═══ COLLECTED MATERIAL ═══

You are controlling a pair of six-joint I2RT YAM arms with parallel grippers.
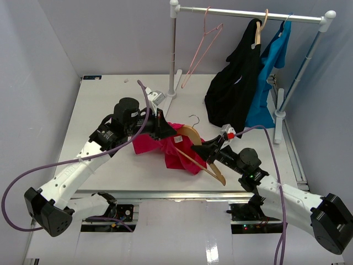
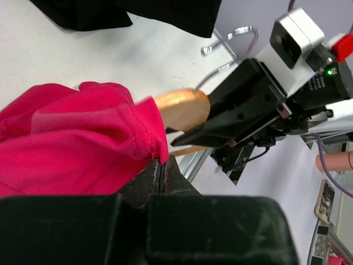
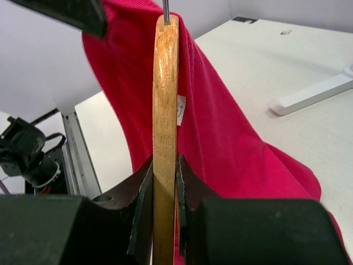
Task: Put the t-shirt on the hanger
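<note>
Nearest, the right gripper (image 3: 164,171) is clenched on the hanger (image 3: 165,94). Its 2 fingers press flat on either side of the wooden bar, which stands on edge in the wrist view. A thin metal hook rises from the bar's far tip.

From above, the hanger's bare end points to 5 o'clock, close to the near edge of the table (image 1: 105,110). The far part of the bar runs under the t-shirt (image 1: 165,148). The t-shirt is bunched at the middle of the table and draped over that part of the hanger.

A small white label (image 3: 181,109) lies just beside the bar at 3 o'clock. Its print is too small to read.

The left gripper (image 2: 161,165) reaches in from 9 o'clock and is closed tight on a stitched hem of the t-shirt. The hanger's rounded wood shows just past that hem, with the right gripper's black fingers right behind it.

Bare table lies open from 7 to 11 o'clock of the t-shirt. At 3 o'clock the room is tighter, narrowed by the rack's white foot (image 1: 280,124) and the grey side wall.

Farthest, from 12 to 2 o'clock, the rack rail (image 1: 248,14) carries 3 things:
- a thin pink hanger (image 1: 205,47)
- a black garment (image 1: 234,91) on a wooden hanger, with its lower edge down near the metal hook
- a blue shirt (image 1: 270,72)
</note>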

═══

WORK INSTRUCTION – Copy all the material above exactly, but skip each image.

WRITTEN RESPONSE –
You are controlling a pair of six-joint I2RT YAM arms with parallel grippers.
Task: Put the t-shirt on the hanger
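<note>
Nearest, the right gripper (image 3: 164,171) is clenched on the hanger (image 3: 165,94). Its 2 fingers press flat on either side of the wooden bar, which stands on edge in the wrist view. A thin metal hook rises from the bar's far tip.

From above, the hanger's bare end points to 5 o'clock, close to the near edge of the table (image 1: 105,110). The far part of the bar runs under the t-shirt (image 1: 165,148). The t-shirt is bunched at the middle of the table and draped over that part of the hanger.

A small white label (image 3: 181,109) lies just beside the bar at 3 o'clock. Its print is too small to read.

The left gripper (image 2: 161,165) reaches in from 9 o'clock and is closed tight on a stitched hem of the t-shirt. The hanger's rounded wood shows just past that hem, with the right gripper's black fingers right behind it.

Bare table lies open from 7 to 11 o'clock of the t-shirt. At 3 o'clock the room is tighter, narrowed by the rack's white foot (image 1: 280,124) and the grey side wall.

Farthest, from 12 to 2 o'clock, the rack rail (image 1: 248,14) carries 3 things:
- a thin pink hanger (image 1: 205,47)
- a black garment (image 1: 234,91) on a wooden hanger, with its lower edge down near the metal hook
- a blue shirt (image 1: 270,72)
</note>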

Work on the exercise is finished.